Wednesday, June 21, 2017

Triumph!

The Morning Show is a blog companion to the podcast audio

EXTRA, EXTRA, READ ALL ABOUT IT!  The forces of mediocrity were defeated on Friday evening in Washington.  Christoph Eschenbach took the conductor's podium in front of the National Symphony Orchestra, raised a baton, and smashed the idea that enthusiasm was reserved for clowns.  He dealt a crushing blow to the smirk, the scoff, the tepid answer of "can't complain."  The people tried not to cough in the concert hall at the Kennedy Center, but only about half succeeded.  That didn't stop Eschenbach, though.  He threw thunderbolts at the timpani, winding up his hands like a relief pitcher with an strange delivery, uncorking lighting, this boss of Zeus, the CEO of Thunder, inc.  He swayed in the perfume of the strings, wafting the sound so sweet you could smell it,  his hands like a baker, and deftly conducted a hundred person choir with his fingertips as a clockmaker tunes the gears in an ancient and honored timepiece.  It was a farewell concert, and Beethoven's last symphony...how fitting.
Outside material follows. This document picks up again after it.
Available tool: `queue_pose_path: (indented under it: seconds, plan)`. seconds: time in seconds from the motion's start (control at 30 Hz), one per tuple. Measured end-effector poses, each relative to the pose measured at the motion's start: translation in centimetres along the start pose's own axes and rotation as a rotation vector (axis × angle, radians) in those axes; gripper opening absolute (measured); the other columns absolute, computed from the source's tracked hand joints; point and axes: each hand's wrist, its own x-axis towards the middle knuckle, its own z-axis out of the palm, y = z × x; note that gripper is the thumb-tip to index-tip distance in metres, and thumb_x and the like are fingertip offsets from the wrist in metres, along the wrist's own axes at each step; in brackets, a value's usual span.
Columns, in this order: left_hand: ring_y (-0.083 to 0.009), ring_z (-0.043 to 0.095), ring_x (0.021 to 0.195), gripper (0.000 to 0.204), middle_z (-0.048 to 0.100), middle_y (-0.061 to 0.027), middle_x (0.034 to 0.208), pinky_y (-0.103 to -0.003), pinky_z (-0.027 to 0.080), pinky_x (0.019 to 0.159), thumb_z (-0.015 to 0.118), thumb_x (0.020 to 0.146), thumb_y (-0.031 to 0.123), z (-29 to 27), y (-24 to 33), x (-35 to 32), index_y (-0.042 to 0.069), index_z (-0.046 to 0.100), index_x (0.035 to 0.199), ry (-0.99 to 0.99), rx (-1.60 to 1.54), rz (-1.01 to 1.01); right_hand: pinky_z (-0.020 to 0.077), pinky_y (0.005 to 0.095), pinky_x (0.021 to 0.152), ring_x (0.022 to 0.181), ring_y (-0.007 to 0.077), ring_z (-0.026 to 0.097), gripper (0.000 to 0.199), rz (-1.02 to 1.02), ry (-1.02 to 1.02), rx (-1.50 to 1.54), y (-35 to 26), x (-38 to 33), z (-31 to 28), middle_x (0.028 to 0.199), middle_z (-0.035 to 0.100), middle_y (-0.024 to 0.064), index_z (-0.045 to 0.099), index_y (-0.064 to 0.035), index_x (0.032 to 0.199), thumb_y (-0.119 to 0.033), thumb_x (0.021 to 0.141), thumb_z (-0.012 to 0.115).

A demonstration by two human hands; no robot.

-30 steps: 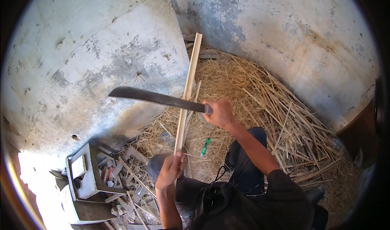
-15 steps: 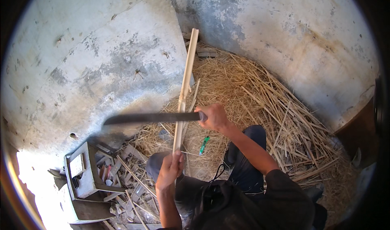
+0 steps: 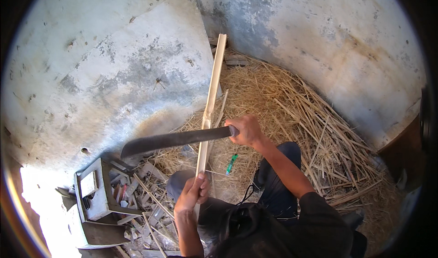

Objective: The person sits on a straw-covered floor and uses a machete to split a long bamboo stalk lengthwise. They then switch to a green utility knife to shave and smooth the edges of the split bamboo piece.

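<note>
A long split bamboo piece (image 3: 215, 78) with a hollow, trough-like inner face slopes up and away from me. Its lower end is gripped in my left hand (image 3: 192, 195), fingers wrapped round it, beside my left knee. A machete (image 3: 175, 139) with a broad dark blade lies crosswise over the bamboo, just below a node. My right hand (image 3: 246, 130) is closed round its handle, to the right of the bamboo. The blade tip points left and slightly down; whether the edge touches the bamboo I cannot tell.
Thin bamboo strips (image 3: 319, 135) and shavings (image 3: 255, 87) cover the floor to the right and ahead. A green cutter-like tool (image 3: 232, 164) lies between my legs. At lower left stand a broken box-like casing (image 3: 101, 189) and rubble (image 3: 153, 212). Stained walls (image 3: 132, 71) rise beyond.
The machete has tilted, its tip now lower, and my right hand has shifted slightly right. A splinter sticking out near the bamboo's node no longer shows. My left hand keeps its grip.
</note>
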Motion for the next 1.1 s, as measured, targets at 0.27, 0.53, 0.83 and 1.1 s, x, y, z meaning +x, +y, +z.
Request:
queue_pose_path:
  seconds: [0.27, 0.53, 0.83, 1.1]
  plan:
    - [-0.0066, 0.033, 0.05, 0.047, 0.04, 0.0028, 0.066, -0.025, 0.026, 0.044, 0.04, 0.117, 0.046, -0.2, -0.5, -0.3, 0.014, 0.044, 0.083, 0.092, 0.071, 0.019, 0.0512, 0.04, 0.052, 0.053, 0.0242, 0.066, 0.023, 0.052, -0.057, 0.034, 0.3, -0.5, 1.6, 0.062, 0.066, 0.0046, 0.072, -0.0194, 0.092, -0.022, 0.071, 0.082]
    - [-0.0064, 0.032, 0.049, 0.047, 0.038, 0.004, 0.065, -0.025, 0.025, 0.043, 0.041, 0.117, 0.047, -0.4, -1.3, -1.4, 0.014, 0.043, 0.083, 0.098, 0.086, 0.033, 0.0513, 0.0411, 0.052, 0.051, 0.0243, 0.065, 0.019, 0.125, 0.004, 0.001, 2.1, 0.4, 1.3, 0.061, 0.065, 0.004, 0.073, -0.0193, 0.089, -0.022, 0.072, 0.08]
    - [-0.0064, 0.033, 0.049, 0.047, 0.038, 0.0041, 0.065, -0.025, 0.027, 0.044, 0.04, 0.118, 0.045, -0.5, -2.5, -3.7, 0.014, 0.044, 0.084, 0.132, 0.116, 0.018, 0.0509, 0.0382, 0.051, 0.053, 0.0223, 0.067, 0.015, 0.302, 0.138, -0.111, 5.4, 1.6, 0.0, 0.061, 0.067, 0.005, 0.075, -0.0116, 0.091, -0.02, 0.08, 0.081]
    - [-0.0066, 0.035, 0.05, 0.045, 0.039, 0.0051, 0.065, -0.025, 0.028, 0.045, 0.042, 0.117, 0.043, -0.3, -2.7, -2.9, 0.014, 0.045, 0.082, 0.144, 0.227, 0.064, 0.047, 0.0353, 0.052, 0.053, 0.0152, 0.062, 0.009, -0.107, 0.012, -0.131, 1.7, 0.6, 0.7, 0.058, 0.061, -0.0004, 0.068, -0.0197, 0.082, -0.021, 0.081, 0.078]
  The rest of us just watched, our jaded wings unable risk flight.  And here this orphan of World War II, who didn't speak for a year after his father was killed until some blessed soul asked him if he wanted to play music, this slight man in a crisp suit who waved life with his hands, he...he showed us a way.  I awoke the next morning, and remembered the good news.  The forces of mediocrity were defeated, at least for 74 minutes in the humid city of Washington.  The crowd only let him offstage after every hand in the building ached with the applause of five encores.  Bravo, sir.  And now, about that way you showed us...time to think about that.